US and European technology and science cooperation is anchored in bilateral agreements, some of which are highly specialized and facilitate important technology transfer and commercial partnerships. Meanwhile, China has an increasing role guiding growth in Brazil’s technology sector. Beijing is accelerating investment in key sectors such as renewables and telecommunications. Chinese companies have benefited from Brazil’s resistance to US pressure to exclude them from 5G infrastructure development, though government-issued personal communication devices are an exception. Brazil has a mature telecommunications policy and regulatory environment but generally does not share US security concerns about China’s role. At the same time, China’s cutting-edge technology and pricing advantages significantly bolster its companies’ competitiveness, despite growing concern over Chinese influence and its impact on Brazilian manufacturing.

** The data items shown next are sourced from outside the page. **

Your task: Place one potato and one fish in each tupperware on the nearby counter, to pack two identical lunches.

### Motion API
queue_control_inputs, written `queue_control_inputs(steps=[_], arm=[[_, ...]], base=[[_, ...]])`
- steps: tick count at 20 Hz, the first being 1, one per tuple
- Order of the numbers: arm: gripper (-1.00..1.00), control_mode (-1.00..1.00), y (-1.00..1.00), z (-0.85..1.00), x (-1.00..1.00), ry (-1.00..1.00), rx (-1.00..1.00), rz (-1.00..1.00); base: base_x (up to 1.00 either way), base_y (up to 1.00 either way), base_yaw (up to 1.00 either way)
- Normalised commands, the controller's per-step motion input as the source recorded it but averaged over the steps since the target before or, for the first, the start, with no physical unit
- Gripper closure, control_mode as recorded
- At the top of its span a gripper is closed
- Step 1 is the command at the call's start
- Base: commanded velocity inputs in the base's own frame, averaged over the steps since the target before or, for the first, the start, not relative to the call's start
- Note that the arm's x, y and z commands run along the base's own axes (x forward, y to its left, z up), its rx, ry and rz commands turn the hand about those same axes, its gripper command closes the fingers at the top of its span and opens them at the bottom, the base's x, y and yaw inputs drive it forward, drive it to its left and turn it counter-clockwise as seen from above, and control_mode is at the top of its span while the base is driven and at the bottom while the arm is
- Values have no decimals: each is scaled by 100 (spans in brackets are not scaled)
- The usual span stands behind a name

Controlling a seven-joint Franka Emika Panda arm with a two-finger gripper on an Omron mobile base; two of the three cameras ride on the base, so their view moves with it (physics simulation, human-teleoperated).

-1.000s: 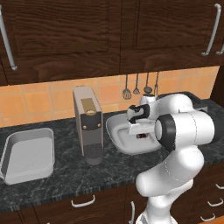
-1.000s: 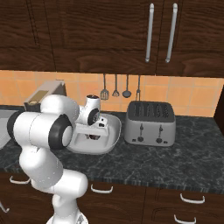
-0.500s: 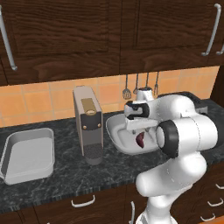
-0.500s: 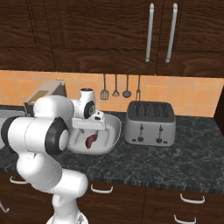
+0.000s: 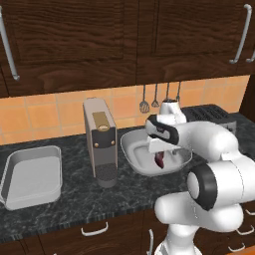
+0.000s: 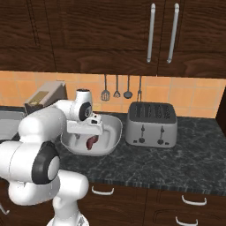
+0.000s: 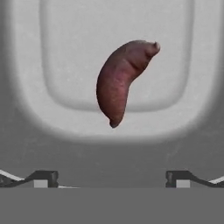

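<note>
Ahead of the jaws lay a dark reddish-brown sweet potato [image 7: 120, 82] in a pale grey tray [image 7: 26, 87]. The counter [image 5: 74, 199] was black marbled stone, the toaster [image 6: 151, 125] silver, the backsplash [image 6: 194, 95] orange tile, the cabinets [image 5: 69, 40] dark brown wood.

base views flank the arm, sharing the bowl [image 5: 130, 149], hand view close above it
</note>
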Motion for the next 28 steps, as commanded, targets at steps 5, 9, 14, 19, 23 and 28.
queue_control_inputs(steps=[5,9,14,19,23,28], arm=[[-100,-100,0,14,-97,0,0,0],[-100,-100,0,74,-38,1,0,0],[-100,-100,-8,94,-65,2,0,0],[-100,-100,-12,49,-100,-19,7,0],[-100,-100,2,52,-73,-29,5,1],[-100,-100,14,66,-3,-8,-3,0]], base=[[0,0,0],[0,0,0],[0,0,0],[0,0,0],[0,0,0],[0,0,0]])
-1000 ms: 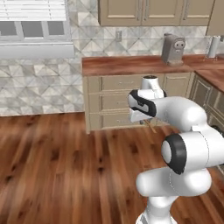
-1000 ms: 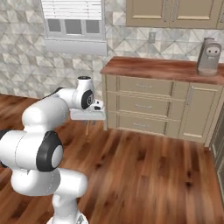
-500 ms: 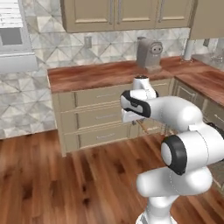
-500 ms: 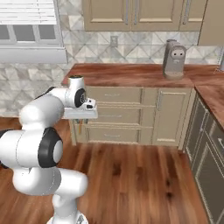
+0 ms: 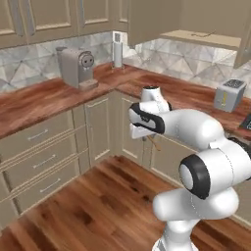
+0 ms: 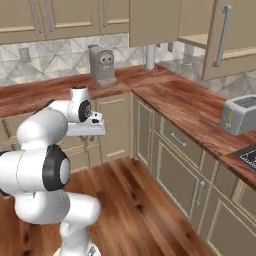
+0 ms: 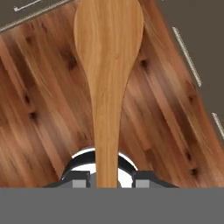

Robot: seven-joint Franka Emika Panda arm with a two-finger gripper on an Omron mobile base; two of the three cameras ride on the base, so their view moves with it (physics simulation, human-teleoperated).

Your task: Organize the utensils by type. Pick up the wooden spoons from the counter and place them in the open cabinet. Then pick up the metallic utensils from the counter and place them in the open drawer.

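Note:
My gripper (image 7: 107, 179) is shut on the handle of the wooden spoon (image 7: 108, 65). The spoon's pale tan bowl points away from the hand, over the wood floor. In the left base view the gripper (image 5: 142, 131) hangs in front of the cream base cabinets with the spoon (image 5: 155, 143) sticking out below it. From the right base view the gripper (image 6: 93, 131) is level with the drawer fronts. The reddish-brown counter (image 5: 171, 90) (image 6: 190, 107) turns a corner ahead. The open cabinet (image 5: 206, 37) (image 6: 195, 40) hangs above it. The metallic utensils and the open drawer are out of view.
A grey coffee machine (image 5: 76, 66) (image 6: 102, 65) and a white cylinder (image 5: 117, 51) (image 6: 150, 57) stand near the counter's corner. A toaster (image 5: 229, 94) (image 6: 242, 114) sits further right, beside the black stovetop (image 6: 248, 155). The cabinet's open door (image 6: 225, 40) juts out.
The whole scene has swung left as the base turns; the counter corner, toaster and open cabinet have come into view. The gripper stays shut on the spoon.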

In the aerospace sector, Brazil is already a standout, producing and launching satellites, and developing launch vehicles through various forms of cooperation with Russia, China, the EU, France, and Germany. Brazil also benefits from agreements and significant collaboration with the United States to start commercial space launches from the Alcântara Space Center, an area in which Brazil is especially keen for greater investment. Three of the five foreign companies approved to operate at the center are based in the United States. Brazil signed in 2021 additional agreements with space agencies of other BRICS countries for joint development of a remote-sensing satellite constellation.
The Power Game
Brazil defends a rules-based global order but continues to view traditional arrangements as skewed in favor of traditional powers, notably the United States. Brazil seeks to temper this by supporting new organizations and processes that transfer influence from Western to emerging powers. It believes closer alignment to China will advance this goal. In the meantime, Brazil works with other G4 nations on UN Security Council reform while seeking its own permanent seat. And its 2024 G20 presidency will test its capacity to bridge the interests of major powers and the transformational aspirations of the Global South. Brazil seeks to revive and strengthen the India Brazil South Africa (IBSA) Forum and the position of the BRICS and use them as tools to revise global governance. To expand its influence in finance and development matters, Brazil, as a founding member, is active in the Beijing-based Asian Infrastructure Investment Bank. It also plays a key role in the Shanghai-based New Development Bank. In March 2023, Lula secured the resignation of that institution’s Brazilian president and replaced him with a loyalist countrywoman, former President Dilma Rousseff.
In regional governance Brazil seeks to strengthen organizations and associations such as Community of Latin American and Caribbean States, MERCOSUL, and the Union of South American Nations (or UNASUR, which it just rejoined). Brazil believes that these groupings can help advance its own leadership and Latin American integration while reducing US influence in the region.